Steeped in these readings and ideas, the monarchists dancing to celebrate the deaths of 168 schoolgirls and an 86-year old religious leader see themselves as purer, superior beings to those killed.
But there are no chosen peoples or superior races. Just like their Zionist masters, it turns out the people who believe they are Aryans are mere mortals like the rest of us.
Notes
- Alireza Ashgharzadeh. Iran and the Challenge of Diversity: Islamic Fundamentalism, Aryanist Racism, and Democratic Struggles. Pg. 85. Cites Farrar 1878 (Farrar, 1878, pp. 306–307) citing William Jones.
- Asgharzadeh: “In a book titled Essay on the Language and Wisdom of the Indians (1808/1849), Schlegel asserted that the Sanskrit-speaking Aryan race had brought civilization to India, Egypt, and Europe from their Himalaya homeland. In 1819, Schlegel used the term Aryan to identify this discursively emerging Indo-European race who had presumably brought culture and civilization to the world. The term Aryan had been derived from Herodotus’s Arioi and Sanskrit’s Ariya. He associated the root Ari with Ehre, the German word for honor and gave a new dimension to the rising importance of language by connecting it to racial and national issues.”
- Renan, quoted in Reza Zia Ebrahimi’s 2016 book, The Emergence of Iranian Nationalism: Race and the Politics of Dislocation.
- Quoted in Ebrahimi pg. 114.
- Asgharzadeh pg. 69
- Gobineau, 1915/1967, pp. 209–210 quoted in Asgharzadeh
- Akhundzadeh and Kermani are the main subjects of Ebrahimi’s book. All quotes from these two over the next paragraphs are from Ebrahimi.
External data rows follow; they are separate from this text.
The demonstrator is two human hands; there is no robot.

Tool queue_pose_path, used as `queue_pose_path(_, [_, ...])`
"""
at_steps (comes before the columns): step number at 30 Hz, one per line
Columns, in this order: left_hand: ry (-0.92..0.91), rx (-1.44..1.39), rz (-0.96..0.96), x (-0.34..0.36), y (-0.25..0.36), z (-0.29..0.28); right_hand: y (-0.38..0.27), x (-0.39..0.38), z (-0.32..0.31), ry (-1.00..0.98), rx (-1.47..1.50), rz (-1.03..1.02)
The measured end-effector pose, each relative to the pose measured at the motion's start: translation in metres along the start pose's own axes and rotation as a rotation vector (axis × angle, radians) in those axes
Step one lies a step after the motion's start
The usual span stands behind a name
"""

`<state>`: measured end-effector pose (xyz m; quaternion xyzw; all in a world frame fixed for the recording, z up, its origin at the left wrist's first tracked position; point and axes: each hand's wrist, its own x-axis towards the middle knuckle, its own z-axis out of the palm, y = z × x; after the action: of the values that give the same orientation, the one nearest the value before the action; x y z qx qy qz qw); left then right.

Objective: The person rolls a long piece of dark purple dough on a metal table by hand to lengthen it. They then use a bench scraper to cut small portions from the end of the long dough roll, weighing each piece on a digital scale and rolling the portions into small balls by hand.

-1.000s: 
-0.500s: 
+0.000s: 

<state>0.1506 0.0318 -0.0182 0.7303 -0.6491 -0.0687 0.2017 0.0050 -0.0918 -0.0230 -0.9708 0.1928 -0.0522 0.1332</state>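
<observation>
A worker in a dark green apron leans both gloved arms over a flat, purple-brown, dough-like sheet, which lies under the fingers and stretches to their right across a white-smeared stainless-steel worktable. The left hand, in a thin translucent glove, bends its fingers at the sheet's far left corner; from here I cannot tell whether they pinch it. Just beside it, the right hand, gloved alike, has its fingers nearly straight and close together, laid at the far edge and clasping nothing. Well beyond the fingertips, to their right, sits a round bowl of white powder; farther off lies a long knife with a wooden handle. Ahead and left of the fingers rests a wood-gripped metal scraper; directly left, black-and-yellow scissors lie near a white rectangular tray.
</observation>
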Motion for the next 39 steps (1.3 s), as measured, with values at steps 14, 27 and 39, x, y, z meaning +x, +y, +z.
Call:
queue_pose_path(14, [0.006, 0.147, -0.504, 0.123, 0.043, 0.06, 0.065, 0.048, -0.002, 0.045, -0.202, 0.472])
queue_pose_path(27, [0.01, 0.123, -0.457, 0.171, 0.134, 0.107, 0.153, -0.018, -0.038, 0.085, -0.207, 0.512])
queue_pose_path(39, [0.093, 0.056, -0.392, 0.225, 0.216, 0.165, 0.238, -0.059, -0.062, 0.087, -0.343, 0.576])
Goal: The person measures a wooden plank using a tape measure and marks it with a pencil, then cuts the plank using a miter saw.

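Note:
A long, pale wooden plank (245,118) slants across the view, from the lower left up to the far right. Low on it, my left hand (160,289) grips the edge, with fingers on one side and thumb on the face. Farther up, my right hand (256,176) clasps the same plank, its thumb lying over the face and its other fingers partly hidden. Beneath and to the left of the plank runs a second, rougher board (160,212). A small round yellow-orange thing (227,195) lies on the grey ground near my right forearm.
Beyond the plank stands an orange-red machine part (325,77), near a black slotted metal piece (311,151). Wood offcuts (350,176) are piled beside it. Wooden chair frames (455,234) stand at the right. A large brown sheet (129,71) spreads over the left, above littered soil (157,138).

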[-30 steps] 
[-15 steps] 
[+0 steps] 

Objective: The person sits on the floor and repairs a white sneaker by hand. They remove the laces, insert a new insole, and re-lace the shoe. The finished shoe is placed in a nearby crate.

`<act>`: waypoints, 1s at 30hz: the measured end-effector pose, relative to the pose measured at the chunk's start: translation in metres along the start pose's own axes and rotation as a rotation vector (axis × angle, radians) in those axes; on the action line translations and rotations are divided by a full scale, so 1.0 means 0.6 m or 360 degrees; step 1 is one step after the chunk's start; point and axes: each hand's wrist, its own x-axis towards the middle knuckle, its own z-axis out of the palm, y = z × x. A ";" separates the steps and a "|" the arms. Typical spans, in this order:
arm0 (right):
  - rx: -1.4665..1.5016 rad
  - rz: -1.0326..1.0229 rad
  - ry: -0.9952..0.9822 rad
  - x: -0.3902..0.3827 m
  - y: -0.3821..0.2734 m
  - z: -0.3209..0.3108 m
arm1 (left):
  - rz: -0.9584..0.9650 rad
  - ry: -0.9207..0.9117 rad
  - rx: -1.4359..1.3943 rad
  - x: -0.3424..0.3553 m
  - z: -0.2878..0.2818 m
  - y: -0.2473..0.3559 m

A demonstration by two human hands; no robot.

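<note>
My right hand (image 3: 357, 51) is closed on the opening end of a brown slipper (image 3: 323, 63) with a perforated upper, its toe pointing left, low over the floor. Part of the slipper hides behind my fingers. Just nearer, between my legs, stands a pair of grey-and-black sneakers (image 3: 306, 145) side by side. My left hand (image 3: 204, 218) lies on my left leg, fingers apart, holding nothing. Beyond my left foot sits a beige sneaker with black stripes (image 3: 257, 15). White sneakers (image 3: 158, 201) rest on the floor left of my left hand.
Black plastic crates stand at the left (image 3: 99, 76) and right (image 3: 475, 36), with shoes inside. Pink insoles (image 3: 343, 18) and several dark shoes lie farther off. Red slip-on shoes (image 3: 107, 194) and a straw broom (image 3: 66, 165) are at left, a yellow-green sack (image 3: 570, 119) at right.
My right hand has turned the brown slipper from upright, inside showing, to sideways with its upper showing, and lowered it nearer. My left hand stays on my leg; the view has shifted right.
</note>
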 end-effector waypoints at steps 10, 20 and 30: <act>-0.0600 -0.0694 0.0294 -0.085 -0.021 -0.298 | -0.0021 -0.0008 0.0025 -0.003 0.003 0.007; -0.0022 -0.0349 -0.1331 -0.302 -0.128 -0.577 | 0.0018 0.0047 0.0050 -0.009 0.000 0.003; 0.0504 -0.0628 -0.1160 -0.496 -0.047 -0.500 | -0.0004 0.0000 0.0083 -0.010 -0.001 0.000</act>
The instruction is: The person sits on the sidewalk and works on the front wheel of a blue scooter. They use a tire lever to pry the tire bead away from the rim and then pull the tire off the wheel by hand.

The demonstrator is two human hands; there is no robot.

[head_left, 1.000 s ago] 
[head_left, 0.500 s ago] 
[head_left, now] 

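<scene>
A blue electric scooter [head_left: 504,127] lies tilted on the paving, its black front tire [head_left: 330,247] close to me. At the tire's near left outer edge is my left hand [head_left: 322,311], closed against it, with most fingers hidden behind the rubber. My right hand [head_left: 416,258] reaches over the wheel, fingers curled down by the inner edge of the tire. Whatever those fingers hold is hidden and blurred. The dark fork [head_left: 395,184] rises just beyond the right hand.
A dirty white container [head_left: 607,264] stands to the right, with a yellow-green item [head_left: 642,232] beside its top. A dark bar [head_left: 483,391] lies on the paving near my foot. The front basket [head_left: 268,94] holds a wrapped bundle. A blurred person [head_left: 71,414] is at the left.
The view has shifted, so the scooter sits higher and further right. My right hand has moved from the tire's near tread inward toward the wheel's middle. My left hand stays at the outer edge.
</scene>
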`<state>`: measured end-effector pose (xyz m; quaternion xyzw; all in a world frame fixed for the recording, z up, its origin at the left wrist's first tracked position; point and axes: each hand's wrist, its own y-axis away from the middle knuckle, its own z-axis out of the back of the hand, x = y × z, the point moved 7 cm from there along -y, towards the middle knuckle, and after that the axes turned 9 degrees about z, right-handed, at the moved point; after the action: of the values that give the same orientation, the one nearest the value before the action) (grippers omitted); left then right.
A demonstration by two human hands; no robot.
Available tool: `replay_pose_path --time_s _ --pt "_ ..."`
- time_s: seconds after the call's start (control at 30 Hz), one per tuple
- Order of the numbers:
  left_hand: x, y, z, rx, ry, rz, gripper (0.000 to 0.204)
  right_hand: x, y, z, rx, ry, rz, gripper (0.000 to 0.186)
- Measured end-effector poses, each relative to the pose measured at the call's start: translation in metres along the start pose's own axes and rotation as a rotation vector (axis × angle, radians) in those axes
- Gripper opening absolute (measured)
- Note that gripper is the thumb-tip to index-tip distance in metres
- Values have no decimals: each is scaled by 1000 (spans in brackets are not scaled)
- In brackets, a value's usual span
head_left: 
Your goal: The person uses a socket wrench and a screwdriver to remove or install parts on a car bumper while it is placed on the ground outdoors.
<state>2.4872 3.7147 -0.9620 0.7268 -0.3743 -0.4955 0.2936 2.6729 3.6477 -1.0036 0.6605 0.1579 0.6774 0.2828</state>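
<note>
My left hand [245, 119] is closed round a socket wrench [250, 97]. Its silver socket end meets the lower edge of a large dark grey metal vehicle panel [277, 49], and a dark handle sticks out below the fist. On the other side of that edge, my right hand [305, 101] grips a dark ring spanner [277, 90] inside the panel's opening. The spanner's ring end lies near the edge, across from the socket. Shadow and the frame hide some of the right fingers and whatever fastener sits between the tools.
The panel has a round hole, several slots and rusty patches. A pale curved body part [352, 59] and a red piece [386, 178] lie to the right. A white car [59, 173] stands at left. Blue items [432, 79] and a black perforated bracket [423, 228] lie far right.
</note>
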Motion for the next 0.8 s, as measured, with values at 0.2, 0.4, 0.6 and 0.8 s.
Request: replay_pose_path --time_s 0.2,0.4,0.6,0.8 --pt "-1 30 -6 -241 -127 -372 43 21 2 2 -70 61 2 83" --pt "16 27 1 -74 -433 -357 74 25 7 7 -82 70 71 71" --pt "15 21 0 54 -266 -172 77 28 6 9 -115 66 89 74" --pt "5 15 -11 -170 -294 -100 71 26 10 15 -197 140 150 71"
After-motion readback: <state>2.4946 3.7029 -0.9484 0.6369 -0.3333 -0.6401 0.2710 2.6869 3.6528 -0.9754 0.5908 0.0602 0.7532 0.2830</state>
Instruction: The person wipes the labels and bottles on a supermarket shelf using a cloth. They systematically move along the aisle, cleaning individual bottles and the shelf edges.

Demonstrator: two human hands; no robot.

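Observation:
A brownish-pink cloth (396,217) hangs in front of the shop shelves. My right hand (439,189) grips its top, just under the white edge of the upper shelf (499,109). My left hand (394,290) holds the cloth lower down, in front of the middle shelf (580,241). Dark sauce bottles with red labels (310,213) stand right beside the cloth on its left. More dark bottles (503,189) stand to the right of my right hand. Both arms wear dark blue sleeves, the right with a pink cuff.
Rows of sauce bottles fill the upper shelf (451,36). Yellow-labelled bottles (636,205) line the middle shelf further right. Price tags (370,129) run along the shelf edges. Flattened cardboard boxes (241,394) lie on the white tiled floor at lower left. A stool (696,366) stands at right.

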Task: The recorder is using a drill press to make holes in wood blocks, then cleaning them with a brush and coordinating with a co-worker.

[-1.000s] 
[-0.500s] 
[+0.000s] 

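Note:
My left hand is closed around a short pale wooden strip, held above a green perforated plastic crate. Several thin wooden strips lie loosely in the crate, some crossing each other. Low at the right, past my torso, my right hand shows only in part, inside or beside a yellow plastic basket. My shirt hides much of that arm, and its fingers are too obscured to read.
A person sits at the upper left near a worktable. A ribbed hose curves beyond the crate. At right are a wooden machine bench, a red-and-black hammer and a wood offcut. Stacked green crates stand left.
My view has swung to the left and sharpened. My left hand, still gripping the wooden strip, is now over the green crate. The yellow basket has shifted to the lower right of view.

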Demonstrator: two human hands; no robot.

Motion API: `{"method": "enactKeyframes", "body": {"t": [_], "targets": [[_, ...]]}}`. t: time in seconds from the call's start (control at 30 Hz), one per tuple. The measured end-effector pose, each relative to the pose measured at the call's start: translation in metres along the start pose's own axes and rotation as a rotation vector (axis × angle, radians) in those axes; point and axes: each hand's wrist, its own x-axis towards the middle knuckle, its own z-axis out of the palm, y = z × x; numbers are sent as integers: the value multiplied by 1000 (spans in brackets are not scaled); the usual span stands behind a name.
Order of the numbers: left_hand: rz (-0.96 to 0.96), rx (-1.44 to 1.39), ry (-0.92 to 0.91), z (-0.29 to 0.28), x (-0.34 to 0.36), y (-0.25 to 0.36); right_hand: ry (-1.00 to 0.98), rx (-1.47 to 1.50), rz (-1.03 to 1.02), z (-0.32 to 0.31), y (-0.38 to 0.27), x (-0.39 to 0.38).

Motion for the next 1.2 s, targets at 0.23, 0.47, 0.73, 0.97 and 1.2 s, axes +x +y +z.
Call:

- Asgharzadeh: “As early as 1933, the Nazis began to publish a racist journal titled Iran-e Bastan [The Ancient Iran]. The journal was financed by Siemens-Schuk-kert, and Major von Viban of the Political Department of the NADFA in Berlin handled the editorial issues. A pro-Nazi Iranian intellectual named Sheikh Abdul-Rahman Seif worked as coeditor of the journal (Blucher, 1949, p. 137)… “Iran-e Bastan played a very important role in advocating Persian racism among the Iranian elite and intellectuals. It provided a starting point for Persian nationalists to launch their chauvinistic attack on whoever they did not see as Aryan. Following the Nazi journal, all kinds of chauvinistic magazines, journals, and newspapers such as Iranshahr, Mehr-e Iran [The Love of Iran], Partow-e Iran [The Light of Iran], Anahita, Takht-e Jamshid [The Seat of Jamshid, imaginary Ancient Persian King] dominated the Persian literary scene. All these publications highlighted the past and the pre-Islamic glories of the Persian nation and blamed the supposedly “savage Arabs and Turks” for the backwardness of Iran.” (pg. 11).